This week we will find out if our governments have been listening to us and our worries about what is happening to our climate.
I'm at the United Nations Climate Change Conference in Copenhagen, Denmark, where leaders are under pressure to make a commitment to fight global warming.
Governments are haggling about how strict they will be on greenhouse gas emissions in their own countries. Greenhouse gases, which are largely to blame for climate change, come from burning fossil fuels. This includes generating electricity for your lights and air conditioners and fuel for air planes, cars and factories.
Governments fear that forcing businesses to become cleaner and more efficient will mean they will make less money. So far our leaders have not been brave enough to take the first step.

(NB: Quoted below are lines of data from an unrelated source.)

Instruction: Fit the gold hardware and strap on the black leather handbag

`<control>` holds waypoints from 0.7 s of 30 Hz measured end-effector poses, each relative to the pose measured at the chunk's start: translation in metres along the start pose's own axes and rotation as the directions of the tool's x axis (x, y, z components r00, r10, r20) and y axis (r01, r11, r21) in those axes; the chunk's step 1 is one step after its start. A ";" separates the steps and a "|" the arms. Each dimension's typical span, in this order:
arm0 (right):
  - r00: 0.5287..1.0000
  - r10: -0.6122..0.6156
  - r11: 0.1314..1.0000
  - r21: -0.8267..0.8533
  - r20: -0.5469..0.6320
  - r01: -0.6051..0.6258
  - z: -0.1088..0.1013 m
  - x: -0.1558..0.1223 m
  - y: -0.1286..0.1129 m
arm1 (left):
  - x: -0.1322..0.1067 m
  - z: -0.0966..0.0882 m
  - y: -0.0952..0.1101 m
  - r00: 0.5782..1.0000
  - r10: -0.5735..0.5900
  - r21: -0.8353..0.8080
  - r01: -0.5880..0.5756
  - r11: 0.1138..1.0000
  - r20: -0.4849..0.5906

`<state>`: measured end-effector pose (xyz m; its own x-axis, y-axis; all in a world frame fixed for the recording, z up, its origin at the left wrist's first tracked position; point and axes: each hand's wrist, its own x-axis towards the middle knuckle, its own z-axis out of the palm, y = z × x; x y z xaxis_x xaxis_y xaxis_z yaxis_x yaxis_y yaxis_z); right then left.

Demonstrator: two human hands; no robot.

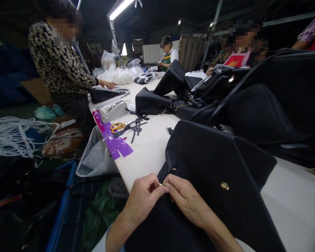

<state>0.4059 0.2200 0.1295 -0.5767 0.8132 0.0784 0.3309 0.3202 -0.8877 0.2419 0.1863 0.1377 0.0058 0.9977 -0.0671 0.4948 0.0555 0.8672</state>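
Note:
A black leather bag (215, 164) lies on the white table (147, 147) in front of me, with a gold snap (224, 186) on its flap. My left hand (143, 199) and my right hand (185, 199) meet at the bag's near left edge. Both are closed in a pinch on a small gold fitting (160, 184) at that edge. My forearms run down out of the frame.
Yellow-handled scissors (118, 126), black straps and purple tape (115, 143) lie further up the table, with a tape dispenser (114, 110). More black bags (225, 94) are piled at right. A clear plastic bag (96, 155) hangs off the table's left edge. Other people work along both sides.

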 end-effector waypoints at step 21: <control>0.986 0.108 0.989 0.092 0.124 -0.120 -0.008 0.013 -0.005 | 0.000 -0.015 -0.006 0.955 -0.091 -0.216 0.155 0.964 0.282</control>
<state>0.4032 0.2330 0.1388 -0.6260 0.7762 -0.0749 0.3274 0.1744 -0.9286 0.2260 0.1868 0.1401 0.2052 0.9373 -0.2817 0.2903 0.2166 0.9321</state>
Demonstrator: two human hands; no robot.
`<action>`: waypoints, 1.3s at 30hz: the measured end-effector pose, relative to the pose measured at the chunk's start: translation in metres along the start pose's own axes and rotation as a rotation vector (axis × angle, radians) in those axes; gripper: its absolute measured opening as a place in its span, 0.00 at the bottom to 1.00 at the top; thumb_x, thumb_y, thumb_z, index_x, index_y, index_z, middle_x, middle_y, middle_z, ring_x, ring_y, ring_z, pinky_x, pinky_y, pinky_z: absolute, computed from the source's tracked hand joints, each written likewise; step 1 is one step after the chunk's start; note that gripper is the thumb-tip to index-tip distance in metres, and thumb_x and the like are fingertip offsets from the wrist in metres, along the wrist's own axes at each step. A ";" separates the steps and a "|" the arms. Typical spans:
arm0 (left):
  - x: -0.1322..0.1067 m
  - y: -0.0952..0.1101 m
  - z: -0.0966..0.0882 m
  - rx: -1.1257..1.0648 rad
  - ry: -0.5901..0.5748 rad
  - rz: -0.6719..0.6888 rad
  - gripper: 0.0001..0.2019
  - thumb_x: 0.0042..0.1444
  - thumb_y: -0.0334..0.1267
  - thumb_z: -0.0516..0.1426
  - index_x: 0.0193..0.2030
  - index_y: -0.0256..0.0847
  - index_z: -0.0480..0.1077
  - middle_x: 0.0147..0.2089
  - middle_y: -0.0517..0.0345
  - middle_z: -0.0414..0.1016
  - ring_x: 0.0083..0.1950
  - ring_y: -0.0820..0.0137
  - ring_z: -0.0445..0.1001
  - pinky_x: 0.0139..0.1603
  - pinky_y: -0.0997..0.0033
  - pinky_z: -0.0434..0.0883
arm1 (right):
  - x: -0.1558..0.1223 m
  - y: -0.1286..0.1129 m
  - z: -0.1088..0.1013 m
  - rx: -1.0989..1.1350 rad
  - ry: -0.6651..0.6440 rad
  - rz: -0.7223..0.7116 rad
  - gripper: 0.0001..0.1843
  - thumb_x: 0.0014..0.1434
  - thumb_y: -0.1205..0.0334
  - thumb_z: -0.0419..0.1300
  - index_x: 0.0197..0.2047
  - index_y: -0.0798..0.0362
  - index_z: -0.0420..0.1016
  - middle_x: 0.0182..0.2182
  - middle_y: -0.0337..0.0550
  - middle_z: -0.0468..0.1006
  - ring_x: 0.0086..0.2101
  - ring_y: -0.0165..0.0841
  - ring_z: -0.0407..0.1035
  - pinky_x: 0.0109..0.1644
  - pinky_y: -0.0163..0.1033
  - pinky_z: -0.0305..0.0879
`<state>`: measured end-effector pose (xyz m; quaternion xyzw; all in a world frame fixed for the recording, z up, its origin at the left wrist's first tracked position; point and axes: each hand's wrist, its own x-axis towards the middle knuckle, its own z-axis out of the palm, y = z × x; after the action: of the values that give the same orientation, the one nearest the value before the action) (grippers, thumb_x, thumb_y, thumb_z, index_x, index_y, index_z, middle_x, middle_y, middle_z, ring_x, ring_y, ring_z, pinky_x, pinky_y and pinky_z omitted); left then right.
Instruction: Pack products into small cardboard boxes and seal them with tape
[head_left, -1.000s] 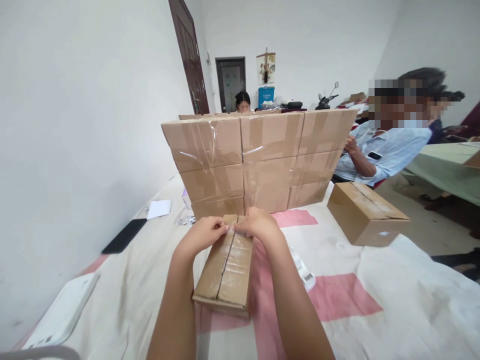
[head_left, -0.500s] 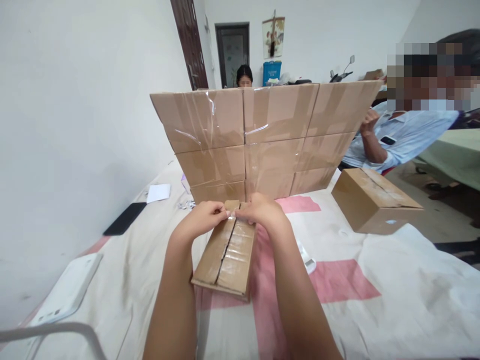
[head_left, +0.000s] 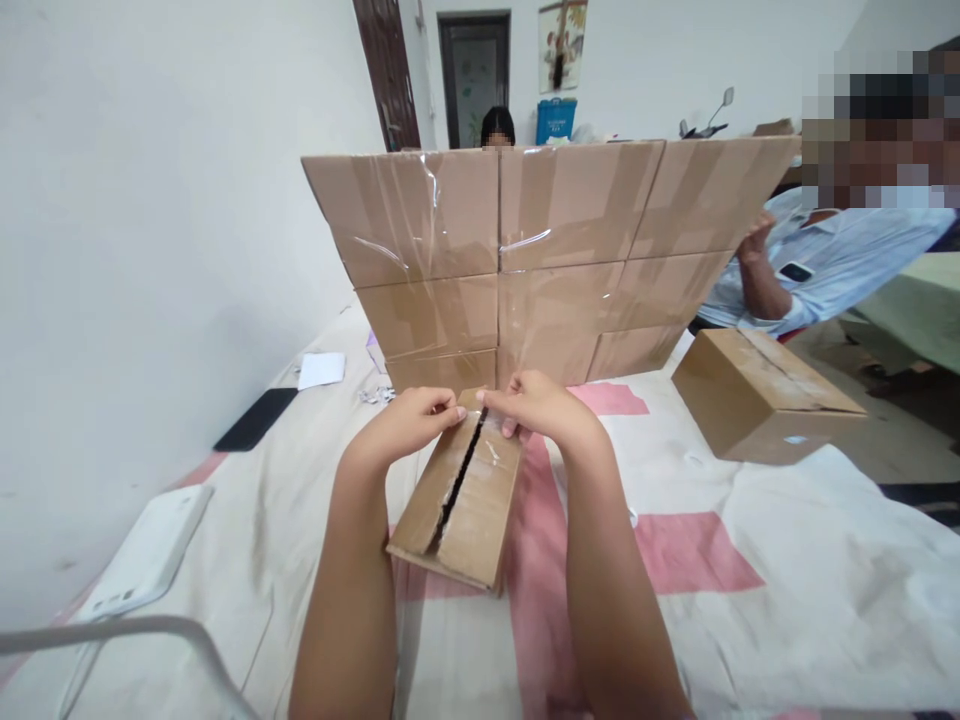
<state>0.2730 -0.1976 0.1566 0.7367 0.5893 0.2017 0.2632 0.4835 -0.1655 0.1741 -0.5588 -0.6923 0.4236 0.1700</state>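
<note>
A small brown cardboard box [head_left: 461,500] lies on a white and pink cloth [head_left: 750,560] in front of me. Its top seam gapes open as a dark slit, with clear tape along it. My left hand [head_left: 409,422] grips the far end of the left flap. My right hand [head_left: 536,405] pinches the far end of the right flap, the fingers on the tape. The two hands are a little apart across the seam.
A wall of taped cardboard boxes [head_left: 525,260] stands just behind the small box. Another box [head_left: 765,400] lies at the right. A black phone [head_left: 255,418], white paper [head_left: 321,368] and a white device [head_left: 142,560] lie at the left. A seated person in a blue shirt [head_left: 832,265] is at the right, another person [head_left: 496,125] behind the boxes.
My hands have drawn apart and the box's top seam has opened into a wider dark gap. The view has tilted down a little.
</note>
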 end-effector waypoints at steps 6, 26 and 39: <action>-0.002 0.001 -0.002 -0.002 0.037 0.014 0.16 0.60 0.51 0.53 0.27 0.42 0.64 0.29 0.60 0.69 0.33 0.68 0.66 0.34 0.69 0.60 | -0.011 0.001 -0.006 -0.002 -0.032 -0.194 0.12 0.59 0.55 0.65 0.36 0.51 0.68 0.28 0.35 0.77 0.28 0.28 0.69 0.31 0.32 0.59; -0.014 0.012 -0.007 -0.227 0.003 0.023 0.11 0.57 0.44 0.56 0.28 0.41 0.67 0.31 0.58 0.80 0.39 0.65 0.80 0.42 0.69 0.70 | -0.018 -0.010 -0.005 -0.145 -0.099 -0.122 0.16 0.60 0.60 0.61 0.22 0.55 0.73 0.23 0.38 0.76 0.23 0.24 0.61 0.27 0.33 0.54; -0.038 0.043 -0.012 -0.069 0.115 0.110 0.12 0.63 0.43 0.52 0.29 0.42 0.65 0.28 0.61 0.78 0.32 0.69 0.74 0.35 0.71 0.64 | -0.058 0.002 -0.015 0.014 0.251 -0.235 0.11 0.60 0.54 0.64 0.43 0.49 0.83 0.44 0.45 0.83 0.30 0.32 0.73 0.31 0.36 0.68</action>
<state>0.2896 -0.2403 0.1932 0.7457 0.5548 0.2779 0.2428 0.5137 -0.2127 0.1946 -0.5215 -0.7232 0.3324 0.3075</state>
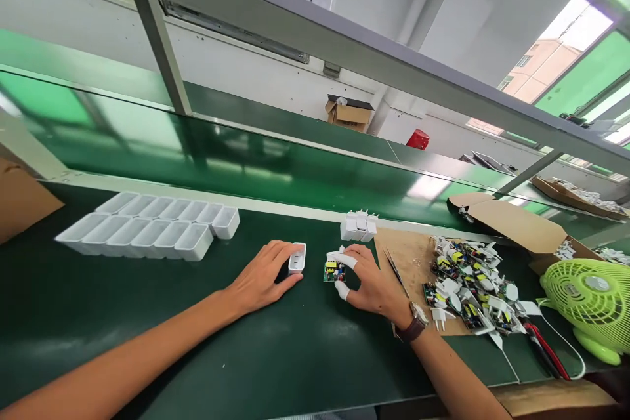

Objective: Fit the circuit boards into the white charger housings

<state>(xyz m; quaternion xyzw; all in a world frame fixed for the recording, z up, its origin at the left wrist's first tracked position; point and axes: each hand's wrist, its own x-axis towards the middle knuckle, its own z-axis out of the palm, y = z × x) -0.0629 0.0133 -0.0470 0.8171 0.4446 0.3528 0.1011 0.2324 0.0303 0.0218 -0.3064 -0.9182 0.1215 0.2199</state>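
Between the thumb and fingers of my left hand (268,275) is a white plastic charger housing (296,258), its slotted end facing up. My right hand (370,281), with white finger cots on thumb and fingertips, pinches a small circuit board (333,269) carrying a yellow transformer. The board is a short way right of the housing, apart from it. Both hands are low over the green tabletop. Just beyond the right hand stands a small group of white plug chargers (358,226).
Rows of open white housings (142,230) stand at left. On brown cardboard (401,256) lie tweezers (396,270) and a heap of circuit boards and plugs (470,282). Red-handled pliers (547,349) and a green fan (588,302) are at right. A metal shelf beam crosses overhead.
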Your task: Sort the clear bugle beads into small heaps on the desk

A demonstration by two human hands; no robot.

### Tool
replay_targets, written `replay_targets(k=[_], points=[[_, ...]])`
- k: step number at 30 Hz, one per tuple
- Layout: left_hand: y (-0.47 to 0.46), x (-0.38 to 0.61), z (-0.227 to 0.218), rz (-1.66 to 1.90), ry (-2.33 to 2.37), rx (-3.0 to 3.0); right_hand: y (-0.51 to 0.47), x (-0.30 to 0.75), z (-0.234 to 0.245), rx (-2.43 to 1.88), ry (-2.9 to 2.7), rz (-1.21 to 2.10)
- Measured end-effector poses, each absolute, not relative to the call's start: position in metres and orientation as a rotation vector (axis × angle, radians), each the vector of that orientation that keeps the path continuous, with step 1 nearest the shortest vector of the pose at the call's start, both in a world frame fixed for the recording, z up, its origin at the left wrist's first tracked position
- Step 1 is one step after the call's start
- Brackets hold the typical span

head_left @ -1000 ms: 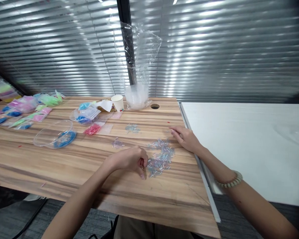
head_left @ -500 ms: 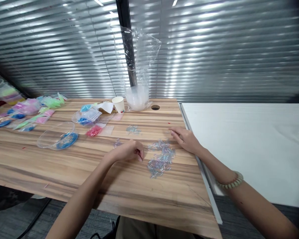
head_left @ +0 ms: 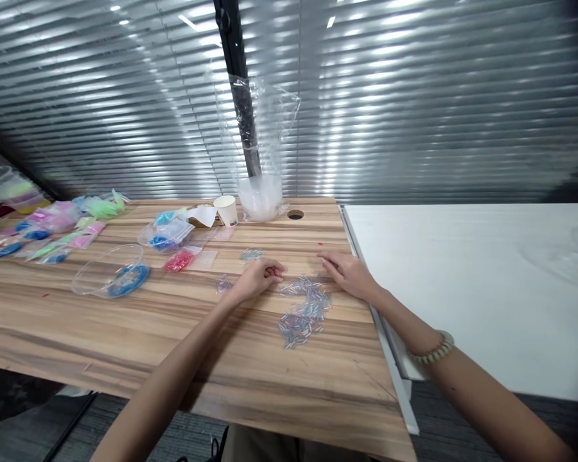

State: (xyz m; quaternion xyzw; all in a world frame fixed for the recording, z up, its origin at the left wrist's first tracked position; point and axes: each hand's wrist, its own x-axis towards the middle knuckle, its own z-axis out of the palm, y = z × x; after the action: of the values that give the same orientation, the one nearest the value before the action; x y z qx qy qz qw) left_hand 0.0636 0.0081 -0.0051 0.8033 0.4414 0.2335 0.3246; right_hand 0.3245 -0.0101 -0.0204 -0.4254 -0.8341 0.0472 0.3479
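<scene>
**Two hands among iridescent tube beads on a wooden table**

Nearest on the striped brown wooden table [head_left: 125,321] lies a loose scatter of small iridescent glass tube beads [head_left: 302,314], spread between the two hands. The left hand [head_left: 256,277] rests knuckles-up just left of the scatter, its fingers curled together toward the thumb; whether they pinch a bead cannot be told. The right hand [head_left: 349,273] lies flat at the scatter's upper right edge, fingers extended and slightly apart, fingertips on the wood; a pale beaded bracelet [head_left: 431,350] circles its wrist. A smaller bead cluster [head_left: 251,255] sits just beyond the left hand. Farther left stand a clear plastic bowl holding blue cord [head_left: 110,277] and a small bag of red beads [head_left: 179,260]. At the far edge are a white paper cup [head_left: 226,210] and a tall clear plastic bag [head_left: 260,154].
</scene>
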Motion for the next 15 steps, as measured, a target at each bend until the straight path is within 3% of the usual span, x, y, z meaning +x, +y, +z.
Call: replay_targets(k=[15], points=[[0.020,0.098,0.006,0.872,1.255,2.165,-0.010,0.337,-0.018,-1.106,-2.160,0.178]])
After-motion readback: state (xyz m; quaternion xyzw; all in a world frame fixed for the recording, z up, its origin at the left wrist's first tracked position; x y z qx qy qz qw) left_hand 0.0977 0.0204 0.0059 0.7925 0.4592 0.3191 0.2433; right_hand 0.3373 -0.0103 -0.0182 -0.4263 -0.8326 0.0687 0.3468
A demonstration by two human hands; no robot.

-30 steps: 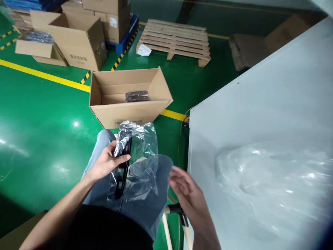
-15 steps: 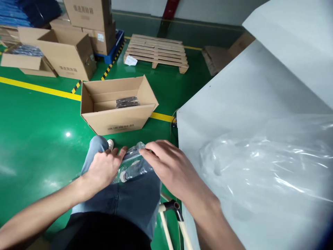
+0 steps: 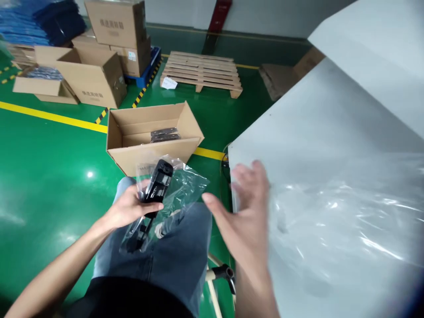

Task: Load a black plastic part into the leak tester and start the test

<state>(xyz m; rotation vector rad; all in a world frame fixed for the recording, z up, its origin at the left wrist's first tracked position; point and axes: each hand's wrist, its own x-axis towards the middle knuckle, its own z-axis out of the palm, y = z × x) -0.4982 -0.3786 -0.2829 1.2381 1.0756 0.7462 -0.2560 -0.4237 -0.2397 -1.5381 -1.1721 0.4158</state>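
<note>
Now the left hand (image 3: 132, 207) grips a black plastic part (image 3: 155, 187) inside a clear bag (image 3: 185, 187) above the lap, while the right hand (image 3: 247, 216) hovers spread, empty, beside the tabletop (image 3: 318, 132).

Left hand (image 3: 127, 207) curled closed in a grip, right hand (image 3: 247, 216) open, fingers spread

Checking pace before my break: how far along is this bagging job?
Done: a few bagged parts already lie in the open carton. In hand: the left hand holds a black part inside a clear bag; the right hand is open, empty. Left: this piece is not in the carton.
</note>
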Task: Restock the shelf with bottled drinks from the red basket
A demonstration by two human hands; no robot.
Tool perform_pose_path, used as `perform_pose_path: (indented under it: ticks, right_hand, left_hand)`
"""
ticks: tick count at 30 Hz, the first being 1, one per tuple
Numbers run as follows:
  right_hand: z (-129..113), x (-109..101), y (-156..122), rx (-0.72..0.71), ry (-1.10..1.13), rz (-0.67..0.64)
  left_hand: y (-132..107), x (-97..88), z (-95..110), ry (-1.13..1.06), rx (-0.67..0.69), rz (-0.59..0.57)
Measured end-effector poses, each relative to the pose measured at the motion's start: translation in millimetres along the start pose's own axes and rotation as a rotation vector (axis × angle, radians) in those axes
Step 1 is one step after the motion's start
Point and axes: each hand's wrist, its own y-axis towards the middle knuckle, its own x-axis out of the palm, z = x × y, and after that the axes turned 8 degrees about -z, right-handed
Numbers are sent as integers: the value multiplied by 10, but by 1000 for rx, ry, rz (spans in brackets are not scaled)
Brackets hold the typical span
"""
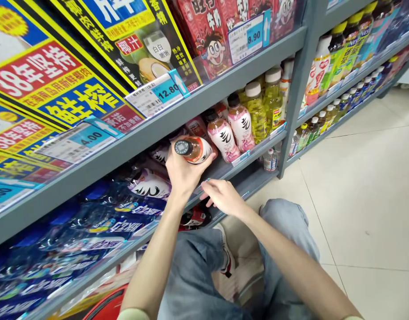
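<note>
My left hand [183,174] is wrapped round a drink bottle [198,150] with a dark cap and an orange and white label. The bottle leans toward me at the front of the lower shelf. Just right of it stand two pink-labelled bottles [229,133] with dark caps, and purple-labelled bottles [151,183] are on its left. Near the shelf's front edge my right hand [223,195] hangs below and right of the left one, fingers loosely bent and apart, with nothing visible in them.
Yellow drink bottles [256,113] stand at the shelf's right end. Above, a grey shelf edge [224,84] carries price tags and drink cartons [207,35]. Blue-labelled bottles [101,240] lie at lower left. A shelf upright [306,75] rises at right, beside the tiled floor [367,186].
</note>
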Motion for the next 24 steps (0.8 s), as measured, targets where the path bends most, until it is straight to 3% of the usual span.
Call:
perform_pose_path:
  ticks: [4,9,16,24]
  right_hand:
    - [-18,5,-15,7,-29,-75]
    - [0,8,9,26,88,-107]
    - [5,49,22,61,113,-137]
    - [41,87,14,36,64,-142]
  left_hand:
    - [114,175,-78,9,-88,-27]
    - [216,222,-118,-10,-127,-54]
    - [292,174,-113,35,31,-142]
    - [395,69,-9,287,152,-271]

People around the world are begging their governments to introduce laws to reduce greenhouse gases. But leaders fear it will cost money in the short term. This is especially true on the mainland and in Hong Kong, where the governments are focused on economic growth and heavily influenced by business. Your leaders are afraid to take action to protect you because they are scared it will be bad for business.
Scientists say if we don't take action now, we will not be able to slow climate change, and the earth will become a much less pleasant home for all of us.
I am in Copenhagen to tell people about my voyage through the Canadian Arctic and share what I learned from the Inuit. I saw first-hand how Inuit are forced to change their lives because global warming is changing the land they live on.
If we take global action, led by our governments, we can make a big difference. It's your job to make sure your leaders do their job in Copenhagen.